If I were to continue with my work, the natural trajectory would be to continue to uncover possible trends in erratic weather in certain states in the US. My project performed preliminary analysis on the trends over time in Louisiana, which I identified to be one of the states with the most dramatic highs and lows in precipitation in the country. If I were to continue with this project, I would isolate other states with large ranges in precipitation and perform more extensive analysis on the trends since 1895. It would be very informative to incorporate statistical analysis and comparisons between the amount of precipitation in past years and now.

Conclusion

My project was based on two main research questions. The first goal was to identify the states in the US with the most erratic weather. I identified Alaska, Oregon, Washington, and Louisiana as the states with the greatest range in precipitation, with measurements of 28.78, 27.09, 20.89, and 20.16 inches, respectively.

The second question was to address whether states with erratic weather patterns have changed over the past years. Through visual depictions of these changes, I noticed evidence which helps support the possibility that the precipitation has increased in the years since 1895, particularly in the very rainy state of Louisiana.

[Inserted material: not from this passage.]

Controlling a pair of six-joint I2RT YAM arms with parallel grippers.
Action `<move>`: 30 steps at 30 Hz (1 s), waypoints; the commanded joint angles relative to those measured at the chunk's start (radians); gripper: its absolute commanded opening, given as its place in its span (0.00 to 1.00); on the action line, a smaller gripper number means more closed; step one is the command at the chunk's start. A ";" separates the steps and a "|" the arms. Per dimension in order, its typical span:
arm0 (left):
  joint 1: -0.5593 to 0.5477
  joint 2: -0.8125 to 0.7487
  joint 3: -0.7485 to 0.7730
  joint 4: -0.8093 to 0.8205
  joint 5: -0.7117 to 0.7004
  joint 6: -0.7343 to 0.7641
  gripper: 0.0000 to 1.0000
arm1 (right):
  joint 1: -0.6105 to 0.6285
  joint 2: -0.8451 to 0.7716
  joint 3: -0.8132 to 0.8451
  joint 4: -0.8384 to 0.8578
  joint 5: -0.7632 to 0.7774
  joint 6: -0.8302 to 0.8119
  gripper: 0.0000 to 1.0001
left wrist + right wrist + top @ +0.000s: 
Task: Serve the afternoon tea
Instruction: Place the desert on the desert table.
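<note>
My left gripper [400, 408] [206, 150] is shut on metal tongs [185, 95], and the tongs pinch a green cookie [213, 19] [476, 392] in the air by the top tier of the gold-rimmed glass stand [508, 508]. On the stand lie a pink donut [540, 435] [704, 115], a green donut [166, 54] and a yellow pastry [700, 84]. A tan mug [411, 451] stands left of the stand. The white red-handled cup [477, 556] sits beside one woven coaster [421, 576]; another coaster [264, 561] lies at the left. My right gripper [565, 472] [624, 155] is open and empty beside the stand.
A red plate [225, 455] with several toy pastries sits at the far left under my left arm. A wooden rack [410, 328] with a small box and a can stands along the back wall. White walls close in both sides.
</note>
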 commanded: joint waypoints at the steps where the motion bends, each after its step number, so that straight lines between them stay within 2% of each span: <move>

Further research should focus on states with turbulent weather patterns, to uncover the presence of possible changes which may be associated with climate change.

Bibliography

Data set: “NOAA Monthly U.S. Climate Divisional Precipitation Database.” National Centers for Environmental Information., 31 Mar. 2022, https://www.ncei.noaa.gov/data/climdiv/.

“Climate and Average Weather Year Round in Alabama.” Weatherspark.com, https://weatherspark.com/y/20416/Average-Weather-in-Alabama-New-York-United-States-Year-Round#:~:text=The%20chance%20of%20wet%20days,least%200.04%20inches%20of%20precipitation.

Nag, Oishimaya Sen. “The 10 Wettest States in the United States of America.” WorldAtlas, WorldAtlas, 24 Apr. 2019, https://www.worldatlas.com/articles/the-10-wettest-states-in-the-united-states-of-america.html.

US Department of Commerce, NOAA. “NWS Lix - Snow Climatology.” National Weather Service, NOAA’s National Weather Service, 17 Nov. 2021, https://www.weather.gov/lix/snowcli.

Wickham, H., & Grolemund, G. (2016). R for data science: Visualize, model, transform, tidy, and import data. OReilly Media.